| Required action |
In the records below, find the line with "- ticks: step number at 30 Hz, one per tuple" and the line with "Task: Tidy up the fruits". Print both exactly, along with every line between them, and no other line.

Items listed in a dataset:
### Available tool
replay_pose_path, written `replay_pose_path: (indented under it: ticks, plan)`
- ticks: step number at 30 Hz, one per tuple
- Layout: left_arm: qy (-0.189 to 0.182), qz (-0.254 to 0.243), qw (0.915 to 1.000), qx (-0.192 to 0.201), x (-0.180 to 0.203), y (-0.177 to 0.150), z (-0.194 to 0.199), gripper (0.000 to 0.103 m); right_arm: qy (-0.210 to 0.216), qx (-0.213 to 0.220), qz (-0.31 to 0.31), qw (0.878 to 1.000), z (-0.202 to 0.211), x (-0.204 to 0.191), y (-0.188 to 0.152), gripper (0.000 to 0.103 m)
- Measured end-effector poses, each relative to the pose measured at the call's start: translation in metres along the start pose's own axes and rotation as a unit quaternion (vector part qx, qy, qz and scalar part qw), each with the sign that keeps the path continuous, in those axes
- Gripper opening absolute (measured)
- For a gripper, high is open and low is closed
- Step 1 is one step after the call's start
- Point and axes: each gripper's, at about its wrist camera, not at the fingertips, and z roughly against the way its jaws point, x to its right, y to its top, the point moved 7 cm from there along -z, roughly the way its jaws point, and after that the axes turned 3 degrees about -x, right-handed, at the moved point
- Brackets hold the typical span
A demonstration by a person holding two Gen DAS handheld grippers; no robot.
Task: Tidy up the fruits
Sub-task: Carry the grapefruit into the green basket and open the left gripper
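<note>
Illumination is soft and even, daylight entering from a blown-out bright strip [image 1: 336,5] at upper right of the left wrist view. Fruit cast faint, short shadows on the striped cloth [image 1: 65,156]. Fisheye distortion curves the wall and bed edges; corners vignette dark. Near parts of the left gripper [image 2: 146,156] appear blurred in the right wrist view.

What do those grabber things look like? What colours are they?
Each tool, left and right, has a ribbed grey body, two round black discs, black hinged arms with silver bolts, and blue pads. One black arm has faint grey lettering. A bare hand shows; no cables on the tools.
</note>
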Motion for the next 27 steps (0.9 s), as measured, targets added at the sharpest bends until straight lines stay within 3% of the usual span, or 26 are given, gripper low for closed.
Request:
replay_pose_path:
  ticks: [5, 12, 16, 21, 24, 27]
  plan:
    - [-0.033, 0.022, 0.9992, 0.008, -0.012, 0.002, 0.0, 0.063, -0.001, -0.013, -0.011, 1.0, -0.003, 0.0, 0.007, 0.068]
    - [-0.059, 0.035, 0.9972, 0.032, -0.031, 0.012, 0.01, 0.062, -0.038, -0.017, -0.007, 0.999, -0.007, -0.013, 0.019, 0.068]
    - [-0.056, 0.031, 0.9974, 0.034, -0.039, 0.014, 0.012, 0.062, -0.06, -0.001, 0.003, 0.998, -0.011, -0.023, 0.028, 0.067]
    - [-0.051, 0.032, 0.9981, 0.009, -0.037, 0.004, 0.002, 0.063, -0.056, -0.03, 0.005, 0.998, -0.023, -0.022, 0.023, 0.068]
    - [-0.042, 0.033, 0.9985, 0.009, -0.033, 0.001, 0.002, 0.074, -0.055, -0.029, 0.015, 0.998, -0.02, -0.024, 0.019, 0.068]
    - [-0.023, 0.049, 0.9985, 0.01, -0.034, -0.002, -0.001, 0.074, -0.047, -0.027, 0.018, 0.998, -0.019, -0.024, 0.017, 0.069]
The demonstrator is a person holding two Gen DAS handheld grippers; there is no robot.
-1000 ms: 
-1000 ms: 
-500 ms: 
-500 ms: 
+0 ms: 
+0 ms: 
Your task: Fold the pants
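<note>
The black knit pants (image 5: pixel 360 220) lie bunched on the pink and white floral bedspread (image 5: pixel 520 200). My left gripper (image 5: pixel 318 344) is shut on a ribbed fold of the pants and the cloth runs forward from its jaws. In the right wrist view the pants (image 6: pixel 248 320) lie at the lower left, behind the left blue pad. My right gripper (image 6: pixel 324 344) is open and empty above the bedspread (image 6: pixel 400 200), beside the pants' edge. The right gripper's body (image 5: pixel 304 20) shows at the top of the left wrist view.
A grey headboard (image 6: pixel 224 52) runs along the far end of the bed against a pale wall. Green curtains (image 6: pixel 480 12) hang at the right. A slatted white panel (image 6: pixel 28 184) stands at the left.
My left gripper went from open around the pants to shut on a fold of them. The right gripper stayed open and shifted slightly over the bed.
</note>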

| Written response |
- ticks: step number at 30 Hz, one per tuple
- Layout: left_arm: qy (-0.189 to 0.182), qz (-0.254 to 0.243), qw (0.915 to 1.000), qx (-0.192 to 0.201), x (-0.180 to 0.203), y (-0.177 to 0.150), z (-0.194 to 0.199), gripper (0.000 to 0.103 m); right_arm: qy (-0.210 to 0.216), qx (-0.213 to 0.220), qz (-0.31 to 0.31), qw (0.878 to 1.000), z (-0.202 to 0.211), x (-0.204 to 0.191), y (-0.188 to 0.152), gripper (0.000 to 0.103 m)
- Measured end-effector poses, each relative to the pose measured at the call's start: translation in metres along the start pose's own axes and rotation as a unit quaternion (vector part qx, qy, qz and scalar part qw), each with the sign that keeps the path continuous, in those axes
- Gripper opening absolute (measured)
- For a gripper, high is open and low is closed
- Step 1 is one step after the call's start
- Point and axes: each gripper's, at about its wrist camera, not at the fingertips, and z roughly against the way its jaws point, x to its right, y to its top, the point moved 7 cm from there along -z, roughly the way its jaws point, and after that the axes turned 3 degrees about -x, right-handed, at the moved point
- Brackets hold the typical span
A demonstration by a person holding two Gen DAS handheld grippers; no robot.
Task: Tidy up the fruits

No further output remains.